Some go: Arleta Ricci (heiress to designer Nina Ricci’s fortune); actor Christian Slater; former singer David Bowie; model Elle MacPherson; the former soccer player Diego Forlán; the drivers Michael Schumacher and Fernando Alonso; former tennis player Marat Safin; musician Phil Collins; former singer Tina Turner; the motorcyclist Valentino Rossi.

The lawyers or representatives of many of the personalities involved came out to give explanations about the appearance of their names on Falciani’s list.

On December 22, 2008, the French-Italian stole the names from the bank’s records and fled with his wife and daughter to Nice, France. He had to leave Switzerland because violating banking secrecy is a crime in that country.

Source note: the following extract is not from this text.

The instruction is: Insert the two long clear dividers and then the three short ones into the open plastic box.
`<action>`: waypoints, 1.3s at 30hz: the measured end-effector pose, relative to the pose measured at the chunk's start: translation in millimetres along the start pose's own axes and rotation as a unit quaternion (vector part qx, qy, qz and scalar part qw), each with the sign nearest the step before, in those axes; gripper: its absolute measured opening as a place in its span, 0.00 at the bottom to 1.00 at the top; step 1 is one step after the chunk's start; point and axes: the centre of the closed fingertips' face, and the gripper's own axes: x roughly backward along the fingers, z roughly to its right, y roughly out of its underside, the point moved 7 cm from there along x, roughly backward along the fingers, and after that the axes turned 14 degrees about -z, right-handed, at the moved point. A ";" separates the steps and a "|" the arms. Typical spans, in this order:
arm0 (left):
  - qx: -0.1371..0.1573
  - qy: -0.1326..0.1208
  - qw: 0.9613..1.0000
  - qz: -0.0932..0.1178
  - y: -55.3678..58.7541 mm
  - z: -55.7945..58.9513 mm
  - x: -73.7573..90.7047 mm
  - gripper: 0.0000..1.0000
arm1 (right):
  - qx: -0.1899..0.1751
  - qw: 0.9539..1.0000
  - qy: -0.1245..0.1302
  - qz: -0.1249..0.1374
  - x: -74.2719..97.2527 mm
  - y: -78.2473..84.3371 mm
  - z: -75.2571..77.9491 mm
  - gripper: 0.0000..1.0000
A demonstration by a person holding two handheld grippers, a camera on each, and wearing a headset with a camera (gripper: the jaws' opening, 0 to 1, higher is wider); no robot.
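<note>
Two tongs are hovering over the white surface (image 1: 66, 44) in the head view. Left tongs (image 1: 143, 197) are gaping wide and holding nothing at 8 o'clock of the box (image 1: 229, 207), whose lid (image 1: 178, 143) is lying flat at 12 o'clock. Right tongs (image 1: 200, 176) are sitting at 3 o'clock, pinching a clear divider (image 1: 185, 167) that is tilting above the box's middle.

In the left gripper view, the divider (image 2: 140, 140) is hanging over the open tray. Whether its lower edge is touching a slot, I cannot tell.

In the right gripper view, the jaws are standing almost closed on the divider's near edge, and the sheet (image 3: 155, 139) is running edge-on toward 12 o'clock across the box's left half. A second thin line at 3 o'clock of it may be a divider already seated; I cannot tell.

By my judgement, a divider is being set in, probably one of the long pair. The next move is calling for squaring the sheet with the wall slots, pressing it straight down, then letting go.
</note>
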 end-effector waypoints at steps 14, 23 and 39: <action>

In France, the first thing he did was contact an inspector from the National Directorate of Tax Investigations to make known his information (which, a priori, he had planned to sell).

In 2015, when the names came to light, the Swiss Federal Chamber sentenced Falciani in absentia to five years in prison for espionage. But since Falciani was living in France at the time, he could not be extradited.

In 2017, Switzerland issued an arrest warrant and the following year, precisely on April 4, 2018, Falciani was arrested in Spain just before participating in an event. Police had been searching for him since March 19.

However, one day after his arrest, the judge of the National Court Diego de Egea released the computer scientist with precautionary measures: weekly appearance in court, delivery of his passport and prohibition from leaving Spain.

The Mail, the Netflix film, ends with a legend that includes a mention of the case: ”The ‘Falciani List’ uncovered 1.8 billion ‘opaque’ Spanish euros in Switzerland. The country needed a bailout from the European Union worth 58 billion euros. The public debt tripled. (…) Evictions multiplied. “Cuts in health and education continue to this day.”